Être le disciple de quelqu'un, si noble et savant soit-il, c'est en effet se fermer à toute compréhension, n'est-ce pas?
— Nous pouvons donc parler librement, avec un respect réciproque.
Puis-je vous demander ce que vous entendez par connaissance?
— Oui, c'est une excellente question. La connaissance, c'est la somme de ce que l'homme a appris par l'expérience, c'est tout ce qu'il a réuni par l'étude, au long de siècles de lutte et de souffrance dans les divers domaines de l'effort, tant scientifiques que psychologiques. Étant donné que même le plus grand des historiens interprète l'histoire selon son humeur et son érudition, un humaniste ordinaire comme moi peut traduire la connaissance en termes d'action, qu'elle soit « bonne » ou « mauvaise ». Bien que pour l'instant nous ne parlions pas de l'action, elle est cependant inévitablement liée au savoir, c'est-à-dire ce que l'homme a expérimenté ou appris par la pensée, par la méditation, par la douleur. La connaissance est immense ; elle n'est pas seulement consignée dans les livres, elle existe dans la conscience individuelle, comme dans la conscience collective ou raciale de l'humanité. L'information scientifique et médicale, le « savoir-faire » technique du monde matériel, est principalement enraciné dans la conscience de l'homme occidental, alors que dans la conscience de l'oriental on trouve plutôt la grande sensibilité du détachement de ce monde. La connaissance, c'est tout ceci, et cela recouvre non seulement ce que l'on connaît déjà, mais aussi ce que l'on découvre de jour en jour. Le savoir est un procédé additif et immortel, qui n'a pas de fin, et c'est peut-être cela cette immortalité que l'homme recherche. C'est pourquoi je ne peux comprendre que vous disiez que tout savoir doit être écarté si l'on veut comprendre la vérité.
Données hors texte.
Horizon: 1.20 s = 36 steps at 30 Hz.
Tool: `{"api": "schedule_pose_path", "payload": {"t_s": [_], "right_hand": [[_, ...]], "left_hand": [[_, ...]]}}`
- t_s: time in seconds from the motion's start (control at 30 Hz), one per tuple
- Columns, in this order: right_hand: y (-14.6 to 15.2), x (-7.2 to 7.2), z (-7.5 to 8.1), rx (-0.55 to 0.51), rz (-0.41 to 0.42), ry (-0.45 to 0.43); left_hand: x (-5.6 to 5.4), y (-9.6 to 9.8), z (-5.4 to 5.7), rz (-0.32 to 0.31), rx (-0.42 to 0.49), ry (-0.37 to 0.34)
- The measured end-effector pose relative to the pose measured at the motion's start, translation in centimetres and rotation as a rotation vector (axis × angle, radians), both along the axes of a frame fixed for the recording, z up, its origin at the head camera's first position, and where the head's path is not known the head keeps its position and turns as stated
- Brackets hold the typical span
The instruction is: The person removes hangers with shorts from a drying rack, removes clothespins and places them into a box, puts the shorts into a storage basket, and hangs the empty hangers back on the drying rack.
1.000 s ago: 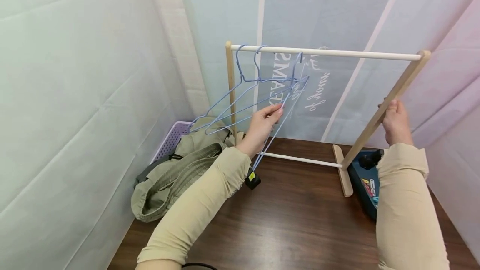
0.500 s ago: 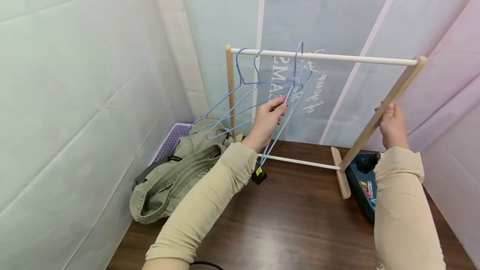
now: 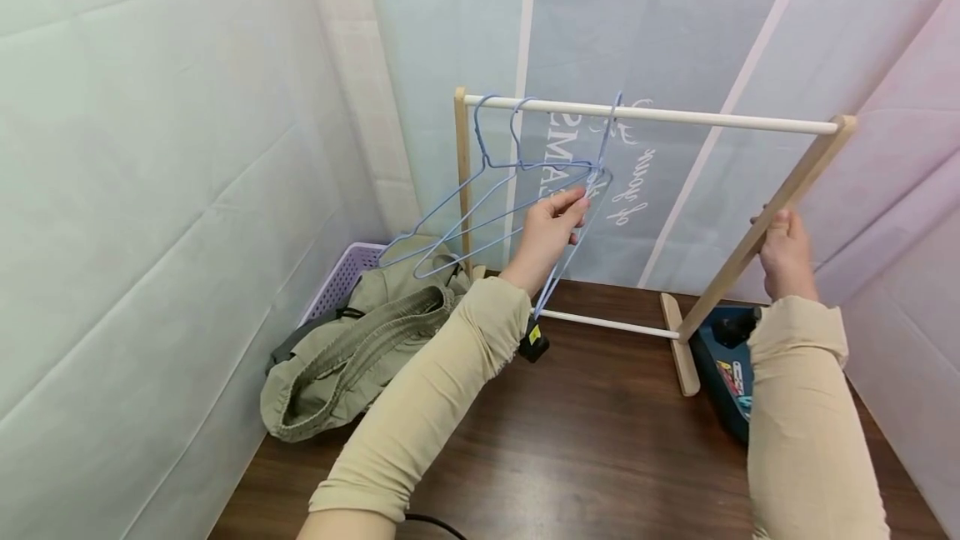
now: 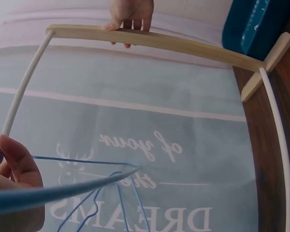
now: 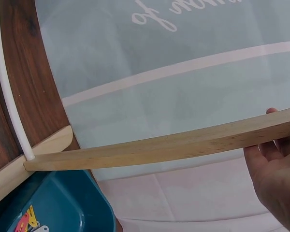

La division entre le savoir et la compréhension est artificielle et n'existe pas réelle- ment. Mais pour être libéré de cette division, c'est-à-dire pouvoir percevoir la différence entre ces deux notions, il faut découvrir quelle est la plus haute forme de pensée, car il ne peut autrement régner que la confusion.
La pensée débute-t-elle par la conclusion? La pensée n'est-elle qu'un mouvement qui va d'une conclusion à une autre? La pensée existe-t-elle, si elle est positive? La plus haute forme de pensée n'est-elle pas la pensée négative? Car la totalité du savoir n'est-elle pas accumulation de définitions, de conclusions et d'assertions positives? La pensée positive, qui repose sur l'expérience, n'est jamais que le produit du passé et une telle pensée ne peut en aucun cas déboucher sur quelque chose de nouveau.
— Vous déclarez que le savoir est le fait du passé et que la pensée provenant du passé fait inévitablement obstacle à la perception de ce que l'on peut nommer la vérité. Et pourtant, si le passé ne fonctionnait pas comme mémoire, nous ne pourrions pas reconnaître cet objet que nous avons décidé d'appeler une « chaise ». Le terme de « chaise » rend compte d'une conclusion à laquelle nous sommes arrivés d'un commun accord et toute communication cesserait si nous ne considérions pas que des conclusions de cet ordre sont établies une fois pour toutes. La majeure partie de notre pensée repose sur des conclusions, des traditions, sur l'expérience des autres et la vie serait impossible sans les plus évidentes et les plus inévitables de ces conclusions. Vous ne voulez certainement pas dire que nous devrions écarter toutes les conclusions, tous les souvenirs et les traditions?
Les voies de la tradition ne peuvent mener qu'à la médiocrité, et l'esprit prisonnier de la tradition ne peut percevoir ce qui est vrai. La tradition peut être d'hier, ou remonter à des centaines d'années. Il serait de toute évidence absurde qu'un ingénieur rejette le savoir technique qu'il a acquis de par les expériences de centaines d'autres ingénieurs ; et si l'on essayait de rejeter tout souvenir de notre vécu, cela indiquerait seulement un état névrotique. Mais le fait de réunir des faits n'aide en rien à com- prendre la vie. Le savoir est une chose et la compréhension une autre. Le savoir ne mène pas à la compréhension, mais la compréhension peut enrichir le savoir, et le sa- voir peut rendre efficace la compréhension.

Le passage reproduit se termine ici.